• Work item:
Look through the data below and extract, unchanged, the lines from the one that contains "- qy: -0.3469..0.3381" to the one that contains "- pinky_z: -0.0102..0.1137", both included.

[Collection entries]
---*---

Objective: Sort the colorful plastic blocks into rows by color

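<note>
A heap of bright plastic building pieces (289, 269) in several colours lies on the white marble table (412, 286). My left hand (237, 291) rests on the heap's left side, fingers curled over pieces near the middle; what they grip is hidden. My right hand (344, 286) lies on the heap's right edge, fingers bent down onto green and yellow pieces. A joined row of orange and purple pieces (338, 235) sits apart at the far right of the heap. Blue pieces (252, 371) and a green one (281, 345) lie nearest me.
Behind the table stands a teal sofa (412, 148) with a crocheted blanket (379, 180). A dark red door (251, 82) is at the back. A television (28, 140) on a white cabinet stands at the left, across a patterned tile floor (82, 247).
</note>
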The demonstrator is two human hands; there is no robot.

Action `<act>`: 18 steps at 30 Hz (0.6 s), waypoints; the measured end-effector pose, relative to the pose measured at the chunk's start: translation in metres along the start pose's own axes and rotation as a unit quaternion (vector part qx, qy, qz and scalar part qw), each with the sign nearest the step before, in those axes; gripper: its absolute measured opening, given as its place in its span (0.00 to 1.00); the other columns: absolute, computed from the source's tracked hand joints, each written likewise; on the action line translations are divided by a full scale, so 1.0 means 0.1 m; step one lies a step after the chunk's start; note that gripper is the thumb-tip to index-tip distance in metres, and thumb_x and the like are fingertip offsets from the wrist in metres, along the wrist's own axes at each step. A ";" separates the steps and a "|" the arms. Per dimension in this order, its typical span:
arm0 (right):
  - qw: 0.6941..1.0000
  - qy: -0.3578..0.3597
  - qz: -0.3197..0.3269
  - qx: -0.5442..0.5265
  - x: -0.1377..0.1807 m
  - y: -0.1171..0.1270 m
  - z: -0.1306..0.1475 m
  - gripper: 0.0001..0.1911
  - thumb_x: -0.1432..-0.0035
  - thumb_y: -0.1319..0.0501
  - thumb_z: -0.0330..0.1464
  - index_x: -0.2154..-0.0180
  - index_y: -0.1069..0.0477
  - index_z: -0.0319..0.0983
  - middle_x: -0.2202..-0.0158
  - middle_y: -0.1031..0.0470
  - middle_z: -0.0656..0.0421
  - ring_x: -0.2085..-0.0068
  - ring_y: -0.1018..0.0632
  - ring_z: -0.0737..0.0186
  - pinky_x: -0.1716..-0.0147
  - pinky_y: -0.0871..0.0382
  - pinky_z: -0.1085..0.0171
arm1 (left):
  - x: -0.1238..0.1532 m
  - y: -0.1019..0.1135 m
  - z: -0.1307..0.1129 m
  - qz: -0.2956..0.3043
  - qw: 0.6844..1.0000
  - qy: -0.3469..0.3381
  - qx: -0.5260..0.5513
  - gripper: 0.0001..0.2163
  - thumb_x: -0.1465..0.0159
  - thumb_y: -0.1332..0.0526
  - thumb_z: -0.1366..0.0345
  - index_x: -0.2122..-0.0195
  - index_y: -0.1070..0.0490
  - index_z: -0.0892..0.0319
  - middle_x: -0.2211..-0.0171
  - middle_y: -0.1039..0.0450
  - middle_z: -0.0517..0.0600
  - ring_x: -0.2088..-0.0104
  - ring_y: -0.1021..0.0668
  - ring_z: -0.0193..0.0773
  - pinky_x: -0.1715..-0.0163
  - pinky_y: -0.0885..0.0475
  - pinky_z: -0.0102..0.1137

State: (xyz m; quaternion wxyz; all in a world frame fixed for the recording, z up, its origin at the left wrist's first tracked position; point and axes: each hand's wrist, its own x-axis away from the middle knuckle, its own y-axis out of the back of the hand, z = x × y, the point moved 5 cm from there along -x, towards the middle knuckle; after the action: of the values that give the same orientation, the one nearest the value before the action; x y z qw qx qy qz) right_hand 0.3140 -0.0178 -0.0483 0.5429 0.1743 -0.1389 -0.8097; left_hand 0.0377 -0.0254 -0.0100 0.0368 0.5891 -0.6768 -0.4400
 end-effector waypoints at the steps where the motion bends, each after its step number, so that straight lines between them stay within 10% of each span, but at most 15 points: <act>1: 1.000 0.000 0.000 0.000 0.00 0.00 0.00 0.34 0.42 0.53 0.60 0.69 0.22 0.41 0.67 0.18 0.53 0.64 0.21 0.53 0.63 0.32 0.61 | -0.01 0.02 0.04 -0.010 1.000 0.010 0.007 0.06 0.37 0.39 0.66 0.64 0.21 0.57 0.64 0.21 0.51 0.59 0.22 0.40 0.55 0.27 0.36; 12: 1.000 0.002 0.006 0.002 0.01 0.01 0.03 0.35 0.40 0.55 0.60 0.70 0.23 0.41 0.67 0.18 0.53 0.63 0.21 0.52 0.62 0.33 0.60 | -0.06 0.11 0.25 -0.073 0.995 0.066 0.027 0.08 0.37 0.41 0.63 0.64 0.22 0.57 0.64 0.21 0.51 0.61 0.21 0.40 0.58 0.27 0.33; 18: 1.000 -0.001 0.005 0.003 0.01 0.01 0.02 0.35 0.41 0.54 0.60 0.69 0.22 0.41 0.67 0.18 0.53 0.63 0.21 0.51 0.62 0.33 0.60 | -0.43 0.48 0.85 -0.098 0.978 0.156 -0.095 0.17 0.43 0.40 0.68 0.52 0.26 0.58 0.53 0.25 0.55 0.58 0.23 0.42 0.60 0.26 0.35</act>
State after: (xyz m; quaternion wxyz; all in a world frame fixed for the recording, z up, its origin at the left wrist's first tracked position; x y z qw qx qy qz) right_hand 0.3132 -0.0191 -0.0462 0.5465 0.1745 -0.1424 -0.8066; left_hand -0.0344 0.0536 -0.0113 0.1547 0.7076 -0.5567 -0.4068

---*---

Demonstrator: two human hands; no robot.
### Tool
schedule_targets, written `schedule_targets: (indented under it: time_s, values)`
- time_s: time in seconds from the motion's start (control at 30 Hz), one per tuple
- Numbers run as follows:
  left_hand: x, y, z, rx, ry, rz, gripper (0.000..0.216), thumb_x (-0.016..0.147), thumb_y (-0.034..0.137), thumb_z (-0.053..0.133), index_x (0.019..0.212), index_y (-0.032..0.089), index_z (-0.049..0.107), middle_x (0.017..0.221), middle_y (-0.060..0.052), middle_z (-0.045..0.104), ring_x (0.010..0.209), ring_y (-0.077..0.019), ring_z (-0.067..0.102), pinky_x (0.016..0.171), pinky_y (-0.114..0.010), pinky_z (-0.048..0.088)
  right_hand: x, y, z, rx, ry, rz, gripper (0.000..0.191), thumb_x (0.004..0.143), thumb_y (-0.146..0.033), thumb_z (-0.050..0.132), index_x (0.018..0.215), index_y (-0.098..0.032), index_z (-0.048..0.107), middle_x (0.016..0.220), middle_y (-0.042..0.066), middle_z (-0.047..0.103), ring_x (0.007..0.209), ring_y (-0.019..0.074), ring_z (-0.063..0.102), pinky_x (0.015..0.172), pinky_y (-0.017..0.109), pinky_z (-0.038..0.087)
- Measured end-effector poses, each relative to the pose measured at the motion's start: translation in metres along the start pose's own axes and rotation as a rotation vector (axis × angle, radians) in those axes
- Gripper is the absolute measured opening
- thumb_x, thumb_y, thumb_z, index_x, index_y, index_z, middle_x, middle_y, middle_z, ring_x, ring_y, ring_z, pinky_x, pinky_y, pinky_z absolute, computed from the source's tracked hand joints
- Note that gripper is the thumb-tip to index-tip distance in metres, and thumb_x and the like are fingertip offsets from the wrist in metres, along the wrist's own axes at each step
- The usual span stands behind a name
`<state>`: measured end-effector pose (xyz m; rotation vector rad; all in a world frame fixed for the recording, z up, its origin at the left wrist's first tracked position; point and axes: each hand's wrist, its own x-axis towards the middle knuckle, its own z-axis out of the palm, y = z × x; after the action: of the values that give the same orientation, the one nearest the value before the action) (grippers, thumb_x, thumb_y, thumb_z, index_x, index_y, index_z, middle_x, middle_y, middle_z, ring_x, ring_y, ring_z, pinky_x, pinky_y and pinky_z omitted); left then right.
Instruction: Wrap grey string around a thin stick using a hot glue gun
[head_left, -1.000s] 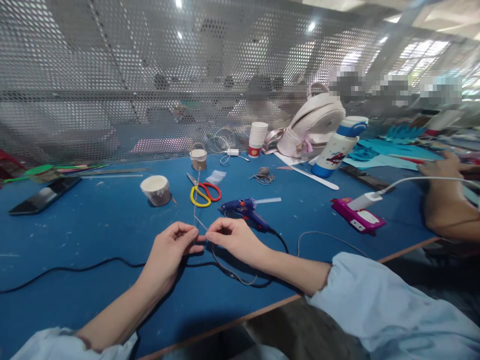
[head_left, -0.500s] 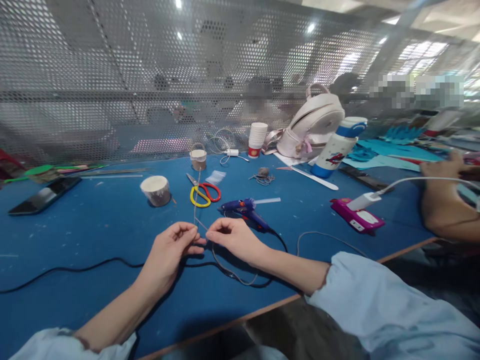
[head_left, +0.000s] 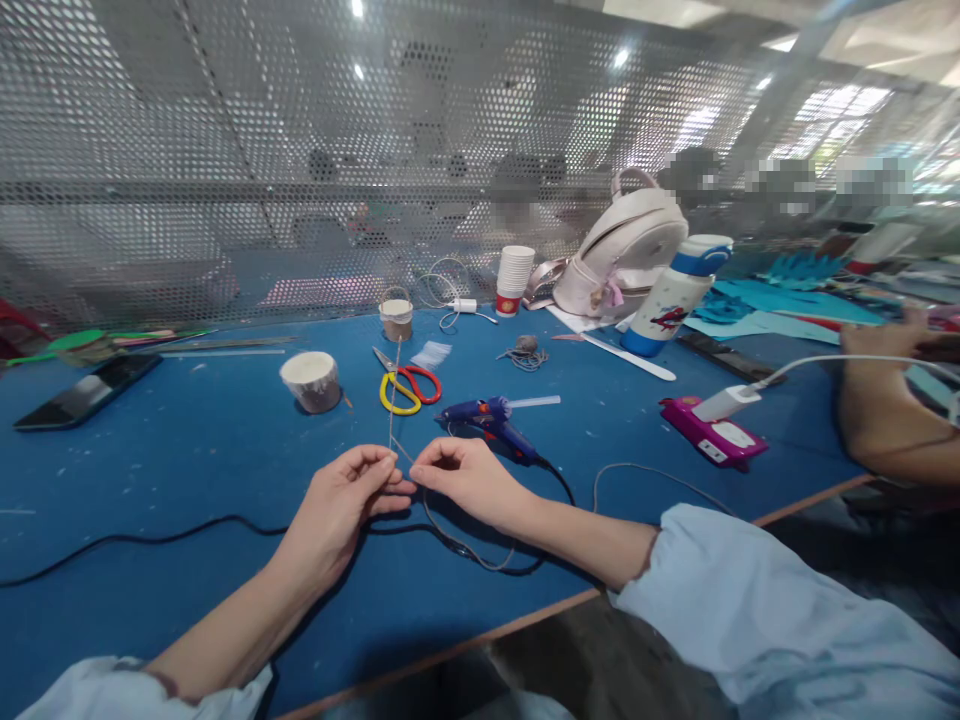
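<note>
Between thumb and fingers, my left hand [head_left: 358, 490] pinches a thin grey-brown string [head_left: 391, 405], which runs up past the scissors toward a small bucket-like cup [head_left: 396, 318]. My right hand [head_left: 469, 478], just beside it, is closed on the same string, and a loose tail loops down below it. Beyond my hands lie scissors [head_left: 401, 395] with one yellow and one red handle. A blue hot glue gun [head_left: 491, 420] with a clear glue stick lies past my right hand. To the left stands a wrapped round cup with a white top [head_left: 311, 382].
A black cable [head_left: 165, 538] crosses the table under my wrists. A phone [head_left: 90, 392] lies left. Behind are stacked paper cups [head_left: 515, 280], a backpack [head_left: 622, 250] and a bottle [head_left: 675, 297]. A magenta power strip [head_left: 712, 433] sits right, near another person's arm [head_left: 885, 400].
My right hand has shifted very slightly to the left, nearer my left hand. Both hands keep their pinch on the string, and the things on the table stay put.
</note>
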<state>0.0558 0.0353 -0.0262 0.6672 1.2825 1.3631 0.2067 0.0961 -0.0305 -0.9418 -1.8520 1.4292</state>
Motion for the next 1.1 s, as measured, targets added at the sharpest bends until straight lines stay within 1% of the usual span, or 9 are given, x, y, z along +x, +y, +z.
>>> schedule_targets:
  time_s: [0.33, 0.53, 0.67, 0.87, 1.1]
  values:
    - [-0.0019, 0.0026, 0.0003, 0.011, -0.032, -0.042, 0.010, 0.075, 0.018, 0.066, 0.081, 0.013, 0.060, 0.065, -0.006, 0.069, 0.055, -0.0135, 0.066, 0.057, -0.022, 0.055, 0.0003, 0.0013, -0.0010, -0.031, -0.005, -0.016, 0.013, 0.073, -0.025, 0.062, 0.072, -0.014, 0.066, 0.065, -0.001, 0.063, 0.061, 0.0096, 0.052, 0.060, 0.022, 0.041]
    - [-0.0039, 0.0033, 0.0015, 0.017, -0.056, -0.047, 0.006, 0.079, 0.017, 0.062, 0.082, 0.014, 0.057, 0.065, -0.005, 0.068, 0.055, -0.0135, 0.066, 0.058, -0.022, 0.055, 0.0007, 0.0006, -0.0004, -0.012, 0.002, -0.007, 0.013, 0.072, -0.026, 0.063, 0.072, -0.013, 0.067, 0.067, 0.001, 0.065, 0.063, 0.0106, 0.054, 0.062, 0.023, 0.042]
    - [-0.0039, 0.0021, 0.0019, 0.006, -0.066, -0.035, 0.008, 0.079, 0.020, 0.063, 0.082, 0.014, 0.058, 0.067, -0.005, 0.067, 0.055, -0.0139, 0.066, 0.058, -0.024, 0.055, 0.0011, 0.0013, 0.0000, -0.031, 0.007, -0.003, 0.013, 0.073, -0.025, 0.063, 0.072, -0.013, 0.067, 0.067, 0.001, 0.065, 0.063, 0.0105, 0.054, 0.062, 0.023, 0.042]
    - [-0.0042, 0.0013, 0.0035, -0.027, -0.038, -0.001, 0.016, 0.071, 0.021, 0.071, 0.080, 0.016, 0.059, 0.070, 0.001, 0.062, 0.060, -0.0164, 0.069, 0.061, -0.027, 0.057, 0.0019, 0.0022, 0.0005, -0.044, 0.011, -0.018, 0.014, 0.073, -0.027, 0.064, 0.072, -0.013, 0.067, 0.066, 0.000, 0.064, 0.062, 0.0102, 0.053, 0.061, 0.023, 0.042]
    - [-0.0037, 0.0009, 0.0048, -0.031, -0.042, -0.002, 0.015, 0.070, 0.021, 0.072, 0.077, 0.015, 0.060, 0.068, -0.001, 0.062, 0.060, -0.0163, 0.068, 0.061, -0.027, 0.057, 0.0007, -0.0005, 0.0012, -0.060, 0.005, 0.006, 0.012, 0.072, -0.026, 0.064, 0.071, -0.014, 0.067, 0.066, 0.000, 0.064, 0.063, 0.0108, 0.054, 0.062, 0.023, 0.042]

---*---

• Result for this task:
  - qy: -0.3469..0.3381
  - qx: -0.5260..0.5513
  - gripper: 0.0001..0.2163
  - thumb_x: -0.1465..0.0159
  - thumb_y: -0.1332..0.0526
  - thumb_z: -0.1366..0.0345
  - index_x: -0.2122..-0.0195
  - index_y: -0.1070..0.0490
  - index_z: -0.0892..0.0319
  - middle_x: -0.2211..-0.0171
  - middle_y: -0.1039..0.0450
  - middle_z: -0.0517..0.0600
  - ring_x: -0.2088..-0.0104
  - ring_y: -0.1021..0.0668
  - ring_z: -0.0193..0.0773
  - pinky_x: -0.1715..-0.0163
  - pinky_y: -0.0885..0.0475
  - pinky_z: -0.0102..0.1137

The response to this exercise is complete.